応用情報技術者試験 応用情報技術者試験 令和元年度秋期 午前 問2: 全体集合 S 内に異なる部分集合 A と B があるとき,A̅∩B̅ に等しいものはどれか。ここで,A∪B は A と B の和集合,A∩B は A と B の
全体集合 S 内に異なる部分集合 A と B があるとき,A̅∩B̅ に等しいものはどれか。ここで,A∪B は A と B の和集合,A∩B は A と B の積集合,A̅ は S における A の補集合,A-B は A から B を除いた差集合を表す。
53.72%
問題本文
全体集合 S 内に異なる部分集合 A と B があるとき,A̅∩B̅ に等しいものはどれか。ここで,A∪B は A と B の和集合,A∩B は A と B の積集合,A̅ は S における A の補集合,A-B は A から B を除いた差集合を表す。
選択肢
- ア.A̅-B
- イ.(A̅∪B̅)-(A∩B)
- ウ.(S-A)∪(S-B)
- エ.S-(A∩B)
解説
集合の差「X-Y」は「X から Y に属する要素を取り除いたもの」であり、X∩Y̅(X かつ Y の補集合)と等しい。求める A̅∩B̅ はド・モルガンの法則より「A でも B でもない要素」、すなわち A∪B の外側 S-(A∪B) を表す。選択肢 ア の A̅-B は A̅∩B̅ そのものなので、これが正解である。
選択肢ごとの解説
- ア.A̅-B は「A の補集合から、さらに B に属する要素を除く」ことを意味し、A̅∩B̅ と完全に一致する。これが A̅∩B̅ に等しく正しい。

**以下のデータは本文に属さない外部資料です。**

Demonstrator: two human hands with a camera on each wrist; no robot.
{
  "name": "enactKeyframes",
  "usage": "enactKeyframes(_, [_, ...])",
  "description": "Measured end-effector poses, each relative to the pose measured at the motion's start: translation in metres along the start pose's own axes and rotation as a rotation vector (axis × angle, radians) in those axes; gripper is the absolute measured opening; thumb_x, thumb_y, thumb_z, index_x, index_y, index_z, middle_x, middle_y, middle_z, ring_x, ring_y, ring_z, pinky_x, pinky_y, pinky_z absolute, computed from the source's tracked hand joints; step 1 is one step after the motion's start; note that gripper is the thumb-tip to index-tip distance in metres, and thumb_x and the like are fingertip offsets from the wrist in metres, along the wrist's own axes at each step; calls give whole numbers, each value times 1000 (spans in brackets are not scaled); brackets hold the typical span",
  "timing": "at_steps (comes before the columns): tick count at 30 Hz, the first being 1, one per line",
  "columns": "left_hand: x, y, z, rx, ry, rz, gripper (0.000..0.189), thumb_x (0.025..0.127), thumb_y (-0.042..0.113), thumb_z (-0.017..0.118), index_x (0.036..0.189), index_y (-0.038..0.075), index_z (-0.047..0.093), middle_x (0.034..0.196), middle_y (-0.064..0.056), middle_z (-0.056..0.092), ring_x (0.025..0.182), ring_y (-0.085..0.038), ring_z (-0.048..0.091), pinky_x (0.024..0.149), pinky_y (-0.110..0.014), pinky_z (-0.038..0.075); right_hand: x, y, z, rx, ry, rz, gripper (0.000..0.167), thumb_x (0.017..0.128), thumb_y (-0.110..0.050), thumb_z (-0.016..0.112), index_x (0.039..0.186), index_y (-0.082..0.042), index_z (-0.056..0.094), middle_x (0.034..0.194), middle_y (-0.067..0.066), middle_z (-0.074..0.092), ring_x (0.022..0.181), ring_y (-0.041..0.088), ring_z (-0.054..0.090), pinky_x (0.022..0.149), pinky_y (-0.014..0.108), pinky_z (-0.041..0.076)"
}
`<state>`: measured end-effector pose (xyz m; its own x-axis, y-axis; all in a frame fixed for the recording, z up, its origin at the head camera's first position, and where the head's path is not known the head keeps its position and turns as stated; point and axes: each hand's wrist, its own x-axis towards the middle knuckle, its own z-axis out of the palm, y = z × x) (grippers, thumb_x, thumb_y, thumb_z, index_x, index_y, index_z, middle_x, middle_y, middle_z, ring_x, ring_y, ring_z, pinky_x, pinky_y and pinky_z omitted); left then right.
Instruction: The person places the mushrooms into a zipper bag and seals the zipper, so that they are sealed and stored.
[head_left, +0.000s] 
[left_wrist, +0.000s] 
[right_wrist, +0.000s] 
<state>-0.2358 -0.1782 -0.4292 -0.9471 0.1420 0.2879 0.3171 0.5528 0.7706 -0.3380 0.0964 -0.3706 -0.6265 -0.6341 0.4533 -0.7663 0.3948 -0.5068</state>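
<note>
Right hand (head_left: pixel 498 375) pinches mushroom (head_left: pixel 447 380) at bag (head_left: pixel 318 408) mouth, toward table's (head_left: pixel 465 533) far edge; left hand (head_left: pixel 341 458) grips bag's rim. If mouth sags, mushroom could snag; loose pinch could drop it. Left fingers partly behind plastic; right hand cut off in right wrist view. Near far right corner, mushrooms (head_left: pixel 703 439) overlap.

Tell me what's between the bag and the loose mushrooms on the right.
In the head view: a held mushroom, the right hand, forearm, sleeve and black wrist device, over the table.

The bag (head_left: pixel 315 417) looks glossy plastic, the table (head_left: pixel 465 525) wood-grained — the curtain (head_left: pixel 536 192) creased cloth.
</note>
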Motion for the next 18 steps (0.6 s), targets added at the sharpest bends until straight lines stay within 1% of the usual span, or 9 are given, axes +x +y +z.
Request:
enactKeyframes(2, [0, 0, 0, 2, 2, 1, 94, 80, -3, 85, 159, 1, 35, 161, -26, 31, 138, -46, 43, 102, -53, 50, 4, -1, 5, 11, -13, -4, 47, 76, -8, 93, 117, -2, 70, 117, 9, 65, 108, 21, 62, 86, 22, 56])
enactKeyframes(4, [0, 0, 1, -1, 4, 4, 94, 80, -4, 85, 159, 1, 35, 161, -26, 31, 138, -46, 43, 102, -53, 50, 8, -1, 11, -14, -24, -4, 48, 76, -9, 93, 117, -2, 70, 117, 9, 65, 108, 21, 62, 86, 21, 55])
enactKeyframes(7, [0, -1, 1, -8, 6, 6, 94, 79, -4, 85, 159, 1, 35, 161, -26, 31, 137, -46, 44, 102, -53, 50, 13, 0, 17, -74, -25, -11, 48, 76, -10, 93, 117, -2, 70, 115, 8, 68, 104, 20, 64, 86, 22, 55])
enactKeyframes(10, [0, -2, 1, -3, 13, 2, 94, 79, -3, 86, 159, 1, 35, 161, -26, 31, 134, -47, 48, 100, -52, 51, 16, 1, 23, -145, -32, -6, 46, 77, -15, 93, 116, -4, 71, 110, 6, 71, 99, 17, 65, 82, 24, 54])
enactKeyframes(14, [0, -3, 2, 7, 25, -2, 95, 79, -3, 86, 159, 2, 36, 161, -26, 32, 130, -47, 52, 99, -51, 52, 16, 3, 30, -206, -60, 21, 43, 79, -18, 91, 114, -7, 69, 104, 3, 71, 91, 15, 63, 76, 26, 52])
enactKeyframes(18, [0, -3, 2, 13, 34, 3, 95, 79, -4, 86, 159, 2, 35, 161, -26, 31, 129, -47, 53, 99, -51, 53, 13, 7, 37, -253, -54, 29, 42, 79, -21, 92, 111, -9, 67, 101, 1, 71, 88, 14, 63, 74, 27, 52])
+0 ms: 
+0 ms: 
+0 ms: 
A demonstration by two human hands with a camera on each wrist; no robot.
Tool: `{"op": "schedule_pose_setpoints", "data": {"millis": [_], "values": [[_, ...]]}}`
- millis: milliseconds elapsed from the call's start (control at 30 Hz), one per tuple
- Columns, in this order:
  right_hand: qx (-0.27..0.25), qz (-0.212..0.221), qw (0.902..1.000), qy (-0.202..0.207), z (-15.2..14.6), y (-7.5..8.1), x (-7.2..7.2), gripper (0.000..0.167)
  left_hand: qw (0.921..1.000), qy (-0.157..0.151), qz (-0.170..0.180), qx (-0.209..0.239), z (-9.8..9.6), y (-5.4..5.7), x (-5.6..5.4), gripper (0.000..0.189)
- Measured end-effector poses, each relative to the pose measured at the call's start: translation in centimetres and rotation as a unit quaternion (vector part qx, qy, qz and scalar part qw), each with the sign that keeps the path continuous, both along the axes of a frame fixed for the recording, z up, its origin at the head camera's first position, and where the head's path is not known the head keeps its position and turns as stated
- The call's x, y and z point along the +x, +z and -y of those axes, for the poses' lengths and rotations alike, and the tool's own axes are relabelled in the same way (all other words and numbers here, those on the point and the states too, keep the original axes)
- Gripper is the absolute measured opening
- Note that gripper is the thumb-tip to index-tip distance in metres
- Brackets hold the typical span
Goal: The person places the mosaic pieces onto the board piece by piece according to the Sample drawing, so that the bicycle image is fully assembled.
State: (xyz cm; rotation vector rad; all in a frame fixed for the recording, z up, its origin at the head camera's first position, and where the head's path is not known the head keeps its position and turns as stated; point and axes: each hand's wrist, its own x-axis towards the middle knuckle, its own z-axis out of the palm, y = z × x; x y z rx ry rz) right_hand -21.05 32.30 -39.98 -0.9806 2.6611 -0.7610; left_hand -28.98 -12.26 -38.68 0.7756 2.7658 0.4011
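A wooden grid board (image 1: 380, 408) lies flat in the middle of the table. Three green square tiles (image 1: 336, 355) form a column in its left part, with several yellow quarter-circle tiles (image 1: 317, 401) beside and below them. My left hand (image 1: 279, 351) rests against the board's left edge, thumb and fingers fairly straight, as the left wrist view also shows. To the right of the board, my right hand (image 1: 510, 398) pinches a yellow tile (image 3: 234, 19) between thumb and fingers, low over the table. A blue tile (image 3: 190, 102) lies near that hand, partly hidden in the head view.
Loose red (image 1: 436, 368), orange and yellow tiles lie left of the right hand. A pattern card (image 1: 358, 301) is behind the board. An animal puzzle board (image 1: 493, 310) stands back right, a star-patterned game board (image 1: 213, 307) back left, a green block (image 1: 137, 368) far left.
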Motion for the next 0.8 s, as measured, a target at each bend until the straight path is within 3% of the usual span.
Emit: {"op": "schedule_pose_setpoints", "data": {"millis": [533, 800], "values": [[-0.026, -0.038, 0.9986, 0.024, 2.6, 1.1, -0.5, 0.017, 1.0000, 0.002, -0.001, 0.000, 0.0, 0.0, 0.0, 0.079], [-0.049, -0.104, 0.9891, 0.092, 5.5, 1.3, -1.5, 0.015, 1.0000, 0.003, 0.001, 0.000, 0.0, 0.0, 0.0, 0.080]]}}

- イ.(A̅∪B̅)-(A∩B) は A̅∪B̅ から A∩B を除く形だが、A̅∪B̅ と A∩B はそもそも互いに素(共通部分がない)ため除いても A̅∪B̅ のまま。これは A∩B の補集合であり、A̅∩B̅ より広いので誤り。
- ウ.(S-A)∪(S-B)=A̅∪B̅ となり、ド・モルガンより (A∩B) の補集合に等しい。求める A̅∩B̅(=(A∪B) の補集合)とは異なるので誤り。
- エ.S-(A∩B) は A∩B の補集合 A̅∪B̅ であり、A̅∩B̅ ではない。「∩の補は∪」というド・モルガンの取り違えで、誤り。